Quelle sera la responsabilité des commanditaires en cas d’accident de trajet ou de travail ? Il arrive que des mères porteuses meurent à l’accouchement. Dans le cadre d’un accident du travail, la responsabilité de l’employeur peut parfois être engagée y compris pénalement. Les ayant-droits de la mère porteuse pourrait poursuivre les commanditaires de la GPA. Que pourront donc prévoir les contrats en cas de malformation ou de maladie de l’enfant ? Les contrats de GPA seront donc soumis à une grande incertitude juridique, la mère porteuse pouvant décider à la naissance qu’elle établira un lien de filiation avec l’enfant…
Le seul enjeu est l’abolition universelle de la GPA
On le voit, la législation française rend quasiment impossible la réalisation de GPA en France. Aussi la légalisation de la GPA ne changera presque rien à ce qui se passe aujourd’hui : la délocalisation de la GPA, dans l’indifférence généralisée, dans des pays où l’on considère que la vie, la santé et la dignité d’une femme ne valent pas grand-chose si elles peuvent être avantageusement monnayées. Olivia Sarton montre alors que l’enjeu ne réside donc pas dans la légalisation de la GPA en France. Il est dans l’abolition universelle de la GPA, et dans la sanction pénale en France de tous les contrevenants, que la GPA soit réalisée sur le sol français ou à l’étranger. Dans le projet de loi de bioéthique examiné en France depuis 2019, les sénateurs se battent pour maintenir un article interdisant la transcription des actes d’état civil ou jugement étranger, à l’exception des jugements d’adoption, établissant une filiation fictive pour un enfant né de GPA. Cette disposition est déterminante car elle constitue une pierre de l’édifice à construire pour prohiber la GPA au niveau international. Elle doit être complétée par la création d’un délit spécifique de recours à la GPA, visant des faits commis en France comme à l’étranger en écartant l’exigence de la double incrimination et par la conclusion d’une convention internationale d’abolition de la GPA.
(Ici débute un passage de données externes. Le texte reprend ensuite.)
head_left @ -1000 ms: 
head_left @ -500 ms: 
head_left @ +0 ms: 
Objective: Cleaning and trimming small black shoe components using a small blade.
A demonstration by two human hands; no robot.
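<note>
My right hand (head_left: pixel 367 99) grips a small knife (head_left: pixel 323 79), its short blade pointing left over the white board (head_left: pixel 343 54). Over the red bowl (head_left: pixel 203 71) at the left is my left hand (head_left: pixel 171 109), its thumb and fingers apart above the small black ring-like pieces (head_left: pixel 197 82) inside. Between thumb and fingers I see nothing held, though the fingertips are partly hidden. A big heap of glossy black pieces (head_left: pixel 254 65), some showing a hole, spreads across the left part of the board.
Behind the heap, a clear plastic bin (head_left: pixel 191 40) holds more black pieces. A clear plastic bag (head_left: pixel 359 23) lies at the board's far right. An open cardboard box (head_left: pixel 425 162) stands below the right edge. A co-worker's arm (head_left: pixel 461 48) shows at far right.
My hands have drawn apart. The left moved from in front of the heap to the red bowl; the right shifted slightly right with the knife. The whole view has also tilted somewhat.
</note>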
La conclusion de l’article est lumineuse : « Et comment pourrait-il en être autrement ? Quelle plus grande atteinte à la dignité humaine que celle de convaincre une femme de commercialiser sa maternité et de vendre, pour une poignée de billets de banque, l’enfant qu’elle porte et qui restera à jamais marqué par cet arrachement et par la marque indélébile d’avoir été livré à travers le monde comme une marchandise ? ». Cet article mérite d’être lu et connu.